河島の両親も行方不明捜索願など出していない様子だし、そのことは無しにして次の犯行には、同級生のデブの和草浩介。自分のアパートの部屋に呼び出して、初めはデブの和草に掴み掛られるも、殺しにかけちゃ人一倍強いのだから、あっという間に包丁や鉄パイプで殴り殺されてしまう。一緒に行った恋人の女も、入り口でモタモタしているうちに和草浩介が殺されるのを見て、自分も犠牲になってしまう。それからは、灯油を撒き火をつけてアパート中を火事にしてしまう。ところが、2階の部屋からも4人の遺体が出てきたというから、犯人は森田なのかもしれない。
それからも他人の家に押し入り、奥さんを暴行して殺し、晩御飯のカレーライス食べているところに、夫が帰ってきて驚き、すぐにその男を包丁で殺して庭に埋めてしまう。そこへ警官が来て、その警官も殺して拳銃を奪い、その拳銃でユカのアパートの隣人の男を撃ち殺し、挙句にムロツヨシの安藤まで撃ち殺すという、様々な人と出会っては、半ば衝動的に殺人を繰り返していくという森田。

そして、映画は岡田と安藤の先輩後輩コンビが繰り広げるコミカルな恋愛&友情パートの前半部分と、孤独で殺伐とした森田が連続殺人鬼として暴走していくサスペンスの後半部分とが、メインタイトルを間に挟んで1本に集約されていくわけ。

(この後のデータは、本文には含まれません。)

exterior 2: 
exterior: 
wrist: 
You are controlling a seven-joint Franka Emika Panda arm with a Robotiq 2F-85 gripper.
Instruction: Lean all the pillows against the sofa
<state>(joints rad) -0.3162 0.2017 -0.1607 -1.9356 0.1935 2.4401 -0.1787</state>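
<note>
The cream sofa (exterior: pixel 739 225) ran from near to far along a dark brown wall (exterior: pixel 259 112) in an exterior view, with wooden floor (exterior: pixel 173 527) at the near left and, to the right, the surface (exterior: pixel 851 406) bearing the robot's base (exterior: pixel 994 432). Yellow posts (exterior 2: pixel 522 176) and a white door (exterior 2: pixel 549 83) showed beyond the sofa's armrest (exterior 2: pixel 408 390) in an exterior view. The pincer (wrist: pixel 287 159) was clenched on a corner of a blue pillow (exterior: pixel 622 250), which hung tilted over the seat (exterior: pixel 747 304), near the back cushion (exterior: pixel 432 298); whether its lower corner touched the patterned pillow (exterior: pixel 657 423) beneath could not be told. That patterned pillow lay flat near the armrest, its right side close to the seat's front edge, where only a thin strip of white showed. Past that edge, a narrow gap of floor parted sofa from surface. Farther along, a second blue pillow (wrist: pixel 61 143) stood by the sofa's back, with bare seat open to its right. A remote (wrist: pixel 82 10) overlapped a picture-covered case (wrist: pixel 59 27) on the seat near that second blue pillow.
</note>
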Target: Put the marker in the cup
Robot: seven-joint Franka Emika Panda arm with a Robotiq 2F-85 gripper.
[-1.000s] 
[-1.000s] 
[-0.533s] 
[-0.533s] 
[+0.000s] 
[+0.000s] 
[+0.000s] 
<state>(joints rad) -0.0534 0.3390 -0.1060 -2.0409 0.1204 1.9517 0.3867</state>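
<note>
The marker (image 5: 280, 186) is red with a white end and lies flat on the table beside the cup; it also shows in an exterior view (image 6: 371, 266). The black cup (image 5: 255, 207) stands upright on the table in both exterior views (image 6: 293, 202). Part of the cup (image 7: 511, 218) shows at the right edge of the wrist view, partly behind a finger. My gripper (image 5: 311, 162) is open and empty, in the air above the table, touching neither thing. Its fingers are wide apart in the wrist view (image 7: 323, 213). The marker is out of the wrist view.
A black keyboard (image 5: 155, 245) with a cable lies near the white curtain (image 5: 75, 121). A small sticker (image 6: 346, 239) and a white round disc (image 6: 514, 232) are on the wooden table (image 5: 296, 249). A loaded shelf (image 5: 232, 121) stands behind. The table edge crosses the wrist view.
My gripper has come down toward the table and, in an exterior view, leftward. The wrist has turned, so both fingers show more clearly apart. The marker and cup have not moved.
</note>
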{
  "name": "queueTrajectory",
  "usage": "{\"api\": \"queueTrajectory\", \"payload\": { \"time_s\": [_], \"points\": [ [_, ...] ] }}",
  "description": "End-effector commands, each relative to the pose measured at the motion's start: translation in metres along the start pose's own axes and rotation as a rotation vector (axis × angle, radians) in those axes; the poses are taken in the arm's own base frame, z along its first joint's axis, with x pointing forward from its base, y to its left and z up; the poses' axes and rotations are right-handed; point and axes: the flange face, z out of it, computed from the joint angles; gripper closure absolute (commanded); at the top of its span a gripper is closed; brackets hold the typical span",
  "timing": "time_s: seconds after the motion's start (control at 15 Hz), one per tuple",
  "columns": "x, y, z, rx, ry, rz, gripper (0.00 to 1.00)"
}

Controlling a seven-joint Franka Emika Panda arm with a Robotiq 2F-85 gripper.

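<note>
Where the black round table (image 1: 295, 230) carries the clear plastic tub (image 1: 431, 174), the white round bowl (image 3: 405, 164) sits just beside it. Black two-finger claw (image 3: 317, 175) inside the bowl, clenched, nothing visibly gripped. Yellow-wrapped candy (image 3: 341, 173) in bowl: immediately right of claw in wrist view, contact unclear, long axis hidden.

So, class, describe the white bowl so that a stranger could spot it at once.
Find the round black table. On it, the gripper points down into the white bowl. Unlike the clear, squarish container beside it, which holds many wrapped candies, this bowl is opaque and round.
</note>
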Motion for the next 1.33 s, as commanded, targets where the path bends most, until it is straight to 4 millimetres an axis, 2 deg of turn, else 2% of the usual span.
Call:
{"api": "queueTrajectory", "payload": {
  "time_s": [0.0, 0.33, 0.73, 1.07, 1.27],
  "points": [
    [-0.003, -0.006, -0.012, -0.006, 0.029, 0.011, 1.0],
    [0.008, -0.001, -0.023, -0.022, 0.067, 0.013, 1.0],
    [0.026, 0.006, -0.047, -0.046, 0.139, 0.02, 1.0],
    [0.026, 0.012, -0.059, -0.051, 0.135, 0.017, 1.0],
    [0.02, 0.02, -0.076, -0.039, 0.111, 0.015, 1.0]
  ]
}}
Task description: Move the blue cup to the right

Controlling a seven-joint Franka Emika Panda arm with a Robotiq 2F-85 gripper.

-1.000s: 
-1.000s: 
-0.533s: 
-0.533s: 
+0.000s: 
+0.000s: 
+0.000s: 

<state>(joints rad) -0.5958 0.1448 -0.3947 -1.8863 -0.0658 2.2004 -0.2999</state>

そして岡田が、ユカの彼女と交わす愛の行為と、森田の非情な殺人という、別々の場所で同時に起きている対照的な出来事がシンクロするのだ。

常識では理解しづらい森田という殺人鬼の人物の人間性を伺いしるうえで、実際に手を下しているシーンはもちろんだが、初めて学友である岡田と再会したときに、平気な顔をしてウソをつくのだ。ウソと言えないような強引なシラの切り方にも、何とも言えない不気味さを感じる。
森田がモンスター化していくさまも解らなくはないが、高校時代のある出来事がきっかけで快楽殺人者となった森田の恐ろしくも悲しい“狂気”を森田剛が体現する狂気と暴力は、鈍痛をともない、強烈な印象を観る者に植え付ける。
森田剛の、その鬼気迫る抜群の演技力の素晴らしさに痺れた。